Sasuke terpaku, memejamkan mata Sasuke menghela napas pelan. Ini pasti pengaruh film itu. Sasuke mengusap kepala Sarada serta mencium pucuk kepalanya, dapat dia rasakan kemejanya basah oleh air mata Sarada. Gadis kecilnya menangis. "Besok, kalau Sarada mau, kita kunjungi Mama."

Sarada menggeleng. "Mama belum pergi, sore tadi Sarada bertemu Mama. Mama masih ada, Papa."

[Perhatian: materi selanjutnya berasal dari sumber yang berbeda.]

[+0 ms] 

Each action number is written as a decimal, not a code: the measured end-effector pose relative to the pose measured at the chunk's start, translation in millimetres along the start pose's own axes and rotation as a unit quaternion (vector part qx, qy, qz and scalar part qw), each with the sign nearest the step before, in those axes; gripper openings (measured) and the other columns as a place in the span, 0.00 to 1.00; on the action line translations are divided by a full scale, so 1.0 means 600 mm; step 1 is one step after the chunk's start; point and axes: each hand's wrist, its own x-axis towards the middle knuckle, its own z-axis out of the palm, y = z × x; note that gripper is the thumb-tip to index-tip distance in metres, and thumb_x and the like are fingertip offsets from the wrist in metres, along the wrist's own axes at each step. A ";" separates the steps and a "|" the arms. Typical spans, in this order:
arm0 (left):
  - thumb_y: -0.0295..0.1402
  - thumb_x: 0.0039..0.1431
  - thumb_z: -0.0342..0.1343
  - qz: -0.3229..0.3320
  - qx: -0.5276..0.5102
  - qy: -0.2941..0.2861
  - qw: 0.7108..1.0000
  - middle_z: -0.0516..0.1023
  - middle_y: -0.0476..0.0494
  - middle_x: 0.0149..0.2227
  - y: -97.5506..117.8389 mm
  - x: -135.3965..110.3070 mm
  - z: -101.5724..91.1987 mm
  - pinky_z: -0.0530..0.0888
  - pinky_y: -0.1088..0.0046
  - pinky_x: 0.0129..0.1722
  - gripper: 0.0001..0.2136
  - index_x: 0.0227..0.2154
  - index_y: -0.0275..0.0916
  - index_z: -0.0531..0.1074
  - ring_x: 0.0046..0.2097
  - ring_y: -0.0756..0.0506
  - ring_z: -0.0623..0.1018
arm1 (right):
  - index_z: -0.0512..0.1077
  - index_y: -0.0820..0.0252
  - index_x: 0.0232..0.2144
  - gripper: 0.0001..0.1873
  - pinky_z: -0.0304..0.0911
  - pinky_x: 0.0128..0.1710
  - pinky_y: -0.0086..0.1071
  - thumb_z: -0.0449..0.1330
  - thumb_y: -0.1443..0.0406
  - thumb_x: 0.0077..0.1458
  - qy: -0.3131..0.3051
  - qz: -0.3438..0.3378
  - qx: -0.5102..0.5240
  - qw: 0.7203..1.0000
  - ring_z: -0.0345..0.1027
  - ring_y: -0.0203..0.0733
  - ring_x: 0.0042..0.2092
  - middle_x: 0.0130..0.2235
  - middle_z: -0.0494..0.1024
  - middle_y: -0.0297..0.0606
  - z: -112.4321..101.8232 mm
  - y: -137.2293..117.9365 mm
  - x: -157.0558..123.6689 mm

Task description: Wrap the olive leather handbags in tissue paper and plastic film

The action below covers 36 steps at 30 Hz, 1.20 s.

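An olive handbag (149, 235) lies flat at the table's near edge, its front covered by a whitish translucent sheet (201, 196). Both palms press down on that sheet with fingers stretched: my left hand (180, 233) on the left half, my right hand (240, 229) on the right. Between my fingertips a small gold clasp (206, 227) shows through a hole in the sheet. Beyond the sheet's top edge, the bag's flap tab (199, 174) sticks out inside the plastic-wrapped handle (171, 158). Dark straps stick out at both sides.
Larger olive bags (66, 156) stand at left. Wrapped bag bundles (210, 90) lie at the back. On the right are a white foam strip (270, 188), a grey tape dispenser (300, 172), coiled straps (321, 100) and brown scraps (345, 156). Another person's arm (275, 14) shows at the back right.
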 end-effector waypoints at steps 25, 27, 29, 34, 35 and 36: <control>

Sasuke hanya bisa memeluk putrinya, membisikkan kata penenang hingga tidak sadar dia pun ikut menitikkan air mata. Sasuke memeluk Sarada lama, menenangkan gadis kecilnya yang menangis merindukan istrinya, sampai gadis kecil itu terlelap dalam pelukkannya. "Papa akan menjagamu, tidurlah." Dia membisikkan kata yang sama saat Sakura pergi untuk selamanya meninggalkannya dan juga Sarada yang baru berusia tujuh bulan. Sarada lahir prematur, dia lahir saat usia kandungannya baru berusia tujuh bulan melalui meja operasi.

TBC...

Izuna Shisui di sini mereka kembar, adiknya Uchiha Itachi, Sasuke bungsu. Madara jadi kakaknya Mikoto (dipelototin). Hashirama, Tsunade, Tobirama kakak adik, Tobirama bungsu.

Ugghh jelek. Lama gak buat Fic, jadinya kaku. Kadar sinetron dalam Fic ini juga sepertinya bertambah. Maaf kak Kuromi, cuma ini yang bisa aku buat. Ultahnya tanggal sebelas, aku publish lebih awal gak papakan? Hehe... nyengir kaku.